▸ Directions for this task
Within the listing below, please copy exactly the lines between the line holding "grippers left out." and the line holding "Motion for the", inclusive.

▸ Supplied data
───
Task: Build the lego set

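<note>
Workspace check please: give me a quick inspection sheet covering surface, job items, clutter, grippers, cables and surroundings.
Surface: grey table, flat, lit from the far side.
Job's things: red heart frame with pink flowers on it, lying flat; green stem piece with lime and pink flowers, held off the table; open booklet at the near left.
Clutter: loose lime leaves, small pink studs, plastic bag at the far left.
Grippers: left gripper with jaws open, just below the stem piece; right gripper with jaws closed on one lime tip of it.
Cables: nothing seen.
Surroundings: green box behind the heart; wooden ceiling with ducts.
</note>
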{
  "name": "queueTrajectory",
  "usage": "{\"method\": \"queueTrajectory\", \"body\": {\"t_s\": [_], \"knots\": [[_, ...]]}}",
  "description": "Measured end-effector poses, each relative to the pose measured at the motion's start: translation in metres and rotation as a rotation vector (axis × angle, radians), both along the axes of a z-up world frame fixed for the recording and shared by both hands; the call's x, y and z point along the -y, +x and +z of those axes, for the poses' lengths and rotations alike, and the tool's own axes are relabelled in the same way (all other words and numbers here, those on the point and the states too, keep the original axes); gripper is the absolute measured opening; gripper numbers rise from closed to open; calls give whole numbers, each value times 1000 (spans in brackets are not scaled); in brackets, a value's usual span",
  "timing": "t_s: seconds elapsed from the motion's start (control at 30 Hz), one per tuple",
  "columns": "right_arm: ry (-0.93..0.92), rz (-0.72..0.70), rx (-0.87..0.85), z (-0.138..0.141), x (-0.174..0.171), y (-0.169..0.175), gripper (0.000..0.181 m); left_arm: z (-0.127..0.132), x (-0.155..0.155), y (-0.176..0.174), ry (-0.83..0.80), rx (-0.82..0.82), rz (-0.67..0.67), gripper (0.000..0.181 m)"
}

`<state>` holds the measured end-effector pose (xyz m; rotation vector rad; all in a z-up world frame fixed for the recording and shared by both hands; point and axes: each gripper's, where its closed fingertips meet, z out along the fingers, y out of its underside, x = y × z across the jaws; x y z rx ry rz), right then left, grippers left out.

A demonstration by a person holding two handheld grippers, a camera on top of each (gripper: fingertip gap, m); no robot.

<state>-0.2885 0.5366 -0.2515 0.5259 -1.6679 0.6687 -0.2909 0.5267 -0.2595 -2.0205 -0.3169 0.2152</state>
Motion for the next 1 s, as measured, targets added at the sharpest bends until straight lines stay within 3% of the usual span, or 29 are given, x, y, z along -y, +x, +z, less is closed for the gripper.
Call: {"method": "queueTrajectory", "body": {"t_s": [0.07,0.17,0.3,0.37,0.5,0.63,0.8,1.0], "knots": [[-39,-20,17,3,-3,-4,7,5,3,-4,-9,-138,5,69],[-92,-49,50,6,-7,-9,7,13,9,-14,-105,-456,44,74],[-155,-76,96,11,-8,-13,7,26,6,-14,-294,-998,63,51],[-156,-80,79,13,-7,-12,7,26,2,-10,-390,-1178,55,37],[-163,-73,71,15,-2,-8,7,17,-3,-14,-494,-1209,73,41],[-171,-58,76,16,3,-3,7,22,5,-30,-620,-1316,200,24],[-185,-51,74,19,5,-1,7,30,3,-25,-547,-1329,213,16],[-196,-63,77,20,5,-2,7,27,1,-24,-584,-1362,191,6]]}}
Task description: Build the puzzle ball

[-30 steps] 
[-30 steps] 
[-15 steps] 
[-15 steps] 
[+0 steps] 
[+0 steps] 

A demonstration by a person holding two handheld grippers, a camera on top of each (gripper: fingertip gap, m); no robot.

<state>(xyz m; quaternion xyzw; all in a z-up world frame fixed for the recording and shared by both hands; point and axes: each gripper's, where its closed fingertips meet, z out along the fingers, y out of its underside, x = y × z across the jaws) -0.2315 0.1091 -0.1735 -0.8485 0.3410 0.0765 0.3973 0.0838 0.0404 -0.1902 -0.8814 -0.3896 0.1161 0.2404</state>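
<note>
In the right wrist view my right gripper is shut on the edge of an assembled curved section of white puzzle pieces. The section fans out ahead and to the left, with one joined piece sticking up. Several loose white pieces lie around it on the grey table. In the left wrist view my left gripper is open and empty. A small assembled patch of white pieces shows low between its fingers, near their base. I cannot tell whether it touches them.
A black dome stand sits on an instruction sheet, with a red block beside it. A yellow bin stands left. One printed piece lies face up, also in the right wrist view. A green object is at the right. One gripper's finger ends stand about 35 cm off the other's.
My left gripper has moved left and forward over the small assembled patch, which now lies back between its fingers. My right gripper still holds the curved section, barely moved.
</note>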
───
▸ The completed task
`<state>` holds the measured end-effector pose (xyz m; rotation vector rad; all in a z-up world frame fixed for the recording and shared by both hands; point and axes: each gripper's, where its closed fingertips meet, z out along the fingers, y out of its underside, x = y × z across the jaws; x y z rx ry rz), right then left, grippers left out.

A demonstration by a person holding two handheld grippers, a camera on top of each (gripper: fingertip gap, m); no robot.

<state>-0.2885 0.5366 -0.2515 0.5259 -1.6679 0.6687 -0.2909 0.5267 -0.2595 -2.0205 -0.3169 0.2152</state>
Motion for the next 1 s, as measured, targets added at the sharpest bends until straight lines stay within 3% of the usual span, or 29 are given, x, y, z along -y, +x, +z, less is closed for the gripper.

Nothing more is required for this exercise.